食べる/食べない means "to eat/not eat" or in terms of real meaning "I will eat/not eat". The past-tense 食べた/食べなかった refers to a specific time/instance meaning "I ate/did not eat". The progressive form 食べてる/食べてない means "I am eating/not eating" or likewise "I have been eating/not been eating". The past-progressive form 食べてた/食べてなかった is the same except past-tense, meaning "I was eating/not eating" or also "I had been eating/not been eating".
Keeping that in mind, think about the context of the sentence when deciding which to choose for the English equivalent. As @Majestic said, some conjugations just do no transfer. However, we can still figure out what sounds strange or natural.

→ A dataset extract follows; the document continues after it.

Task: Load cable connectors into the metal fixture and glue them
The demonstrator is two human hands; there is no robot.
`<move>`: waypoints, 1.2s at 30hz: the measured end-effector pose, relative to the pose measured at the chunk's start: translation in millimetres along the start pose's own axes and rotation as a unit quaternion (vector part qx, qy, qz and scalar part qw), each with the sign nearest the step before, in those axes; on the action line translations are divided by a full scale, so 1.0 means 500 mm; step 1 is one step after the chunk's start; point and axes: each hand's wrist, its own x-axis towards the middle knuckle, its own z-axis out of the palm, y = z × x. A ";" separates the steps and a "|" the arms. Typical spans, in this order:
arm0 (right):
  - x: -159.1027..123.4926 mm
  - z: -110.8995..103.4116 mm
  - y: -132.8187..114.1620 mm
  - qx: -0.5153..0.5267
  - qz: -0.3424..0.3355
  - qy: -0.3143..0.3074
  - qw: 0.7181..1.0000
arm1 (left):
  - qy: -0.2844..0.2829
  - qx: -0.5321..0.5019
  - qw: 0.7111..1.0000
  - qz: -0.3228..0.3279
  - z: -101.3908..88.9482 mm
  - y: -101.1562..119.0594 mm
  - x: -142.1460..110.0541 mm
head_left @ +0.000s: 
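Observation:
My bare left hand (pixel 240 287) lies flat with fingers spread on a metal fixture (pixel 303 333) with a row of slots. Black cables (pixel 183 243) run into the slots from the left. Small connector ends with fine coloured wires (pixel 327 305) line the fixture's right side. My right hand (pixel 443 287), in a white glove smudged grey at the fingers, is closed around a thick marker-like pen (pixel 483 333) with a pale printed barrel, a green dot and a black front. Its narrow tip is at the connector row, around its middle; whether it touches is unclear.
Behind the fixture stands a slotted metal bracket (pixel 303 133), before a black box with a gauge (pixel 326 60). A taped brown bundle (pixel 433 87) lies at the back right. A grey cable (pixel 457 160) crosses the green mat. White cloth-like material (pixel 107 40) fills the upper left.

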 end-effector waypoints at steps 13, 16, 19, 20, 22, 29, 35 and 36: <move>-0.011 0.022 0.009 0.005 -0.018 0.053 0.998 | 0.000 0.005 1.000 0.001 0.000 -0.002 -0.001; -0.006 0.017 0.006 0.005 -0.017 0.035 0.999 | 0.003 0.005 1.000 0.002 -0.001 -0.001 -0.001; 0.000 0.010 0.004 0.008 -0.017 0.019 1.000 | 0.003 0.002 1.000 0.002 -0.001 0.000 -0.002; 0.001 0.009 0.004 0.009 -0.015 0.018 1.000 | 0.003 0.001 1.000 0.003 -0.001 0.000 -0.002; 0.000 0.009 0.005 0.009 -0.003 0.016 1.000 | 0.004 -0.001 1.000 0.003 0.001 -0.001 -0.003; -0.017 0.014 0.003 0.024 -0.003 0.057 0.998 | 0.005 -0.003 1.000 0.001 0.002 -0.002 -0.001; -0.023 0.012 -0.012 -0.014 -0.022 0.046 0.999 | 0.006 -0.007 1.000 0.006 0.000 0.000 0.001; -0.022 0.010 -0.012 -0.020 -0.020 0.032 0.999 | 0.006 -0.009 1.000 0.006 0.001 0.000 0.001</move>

For example, to answer the question "Did you eat my lunch/Have you eaten my lunch?" we would answer "I have not/I did not". To answer in Japanese with 食べなかった sounds like you refer to a specific instance, when although it's true that you didn't eat it, perhaps you only didn't because you missed your chance etc. ;) It gives no indication that you are innocent, per se. 食べてなかった also sounds like a specific time period in which you had not eaten the lunch; it says nothing about the present or future, either. 食べてない on the other hand, expresses that you have not eaten the lunch (at any time period pertaining to the current situation), and furthermore you have no intention of eating it (even if you had the chance).

On the other hand, imagine a scenario where your friend asks "did you try that matcha cake at the restaurant last night?" then you would answer 食べなかった because it refers to a specific time/instance, and perhaps you intended to eat it, or you would like to eat it in the future, so this answer makes more sense than 食べてない.

I hope that makes sense.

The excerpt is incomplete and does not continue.